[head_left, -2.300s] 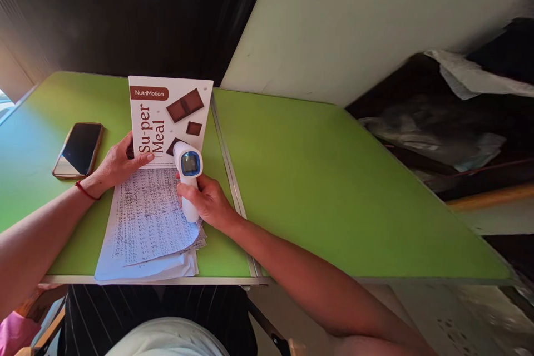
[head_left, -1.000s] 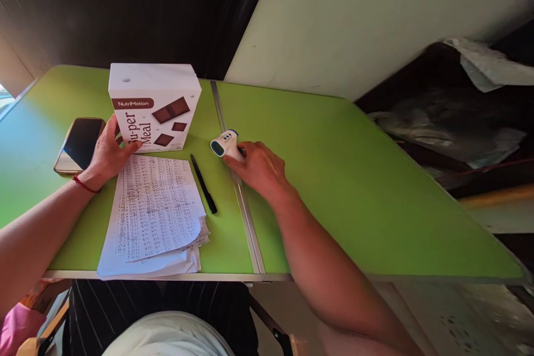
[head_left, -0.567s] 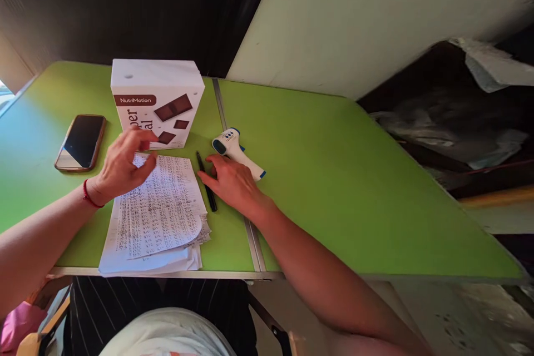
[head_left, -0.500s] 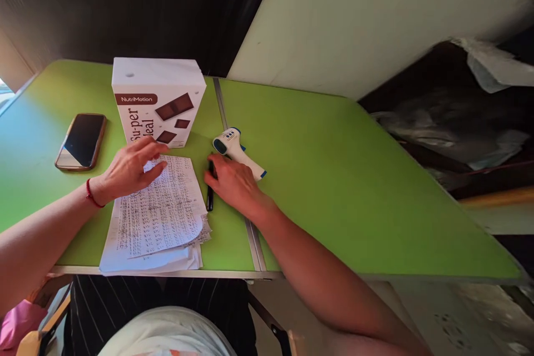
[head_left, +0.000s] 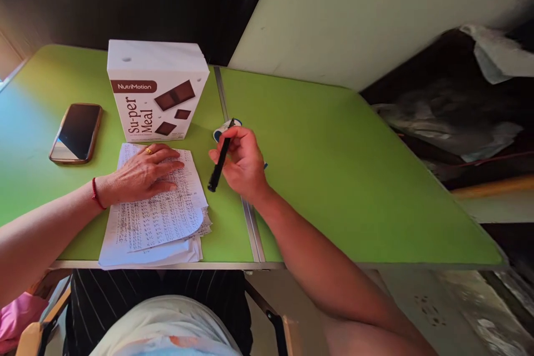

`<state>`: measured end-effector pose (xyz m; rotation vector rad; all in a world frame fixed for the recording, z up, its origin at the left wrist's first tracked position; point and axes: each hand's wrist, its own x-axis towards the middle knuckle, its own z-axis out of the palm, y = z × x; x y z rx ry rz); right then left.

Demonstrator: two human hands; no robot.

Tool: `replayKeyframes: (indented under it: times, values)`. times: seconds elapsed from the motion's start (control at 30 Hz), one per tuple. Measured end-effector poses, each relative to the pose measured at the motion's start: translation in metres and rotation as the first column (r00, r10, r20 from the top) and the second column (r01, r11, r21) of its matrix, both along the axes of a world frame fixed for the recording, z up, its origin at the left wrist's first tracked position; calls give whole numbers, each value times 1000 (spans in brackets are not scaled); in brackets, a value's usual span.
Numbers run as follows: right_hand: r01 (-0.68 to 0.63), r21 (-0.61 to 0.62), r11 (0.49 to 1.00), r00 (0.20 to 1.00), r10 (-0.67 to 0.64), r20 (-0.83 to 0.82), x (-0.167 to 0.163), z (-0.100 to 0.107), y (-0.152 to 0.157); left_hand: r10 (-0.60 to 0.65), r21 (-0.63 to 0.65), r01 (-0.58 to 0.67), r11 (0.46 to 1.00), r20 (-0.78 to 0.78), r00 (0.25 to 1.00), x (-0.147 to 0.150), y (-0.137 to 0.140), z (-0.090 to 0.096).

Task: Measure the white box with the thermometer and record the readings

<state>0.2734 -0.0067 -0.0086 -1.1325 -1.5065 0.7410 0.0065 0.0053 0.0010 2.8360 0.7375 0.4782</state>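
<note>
Handwritten paper sheets lie in a loose stack at the table's front edge, their lower right corner curled. My left hand rests flat on the upper part of the stack, fingers stretched out. Held up above the table just right of the papers is a black pen, tilted, with my right hand closed around it. Behind that hand lies a white and blue infrared thermometer, mostly hidden by my fingers.
A white NutriMotion box stands upright behind the papers. To its left lies a smartphone, screen up. The green table has a metal seam running front to back. A wall rises behind, and plastic-covered clutter sits beyond the right edge.
My right hand has lifted the pen off the table and tilted it. My left hand has come down onto the papers and shifted a little to the right.
</note>
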Motion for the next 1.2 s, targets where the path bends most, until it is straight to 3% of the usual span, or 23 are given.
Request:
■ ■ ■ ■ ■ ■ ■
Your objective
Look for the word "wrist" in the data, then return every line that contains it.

Result below
`<state>`: measured end-effector pose (xyz m; rotation vector rad; all in a world frame fixed for the recording, z up, its origin at the left wrist's first tracked position; point and axes: each hand's wrist, its own x-axis towards the middle knuckle, its own z-axis out of the palm, y = z × x; x y z rx ry rz); right then left.
Tool: `replayKeyframes: (indented under it: times, values)`. times: seconds elapsed from the motion's start (control at 30 Hz), one per tuple. Measured end-effector poses, each relative to the pose measured at the motion's start: translation in metres and rotation as the first column (r00, r10, r20 from the top) and the second column (r01, r11, r21) of its matrix, both along the axes of a world frame fixed for the recording, z up, its origin at the left wrist's first tracked position; calls give whole numbers, each value times 1000 (spans in brackets are not scaled); in brackets, a value's usual span.

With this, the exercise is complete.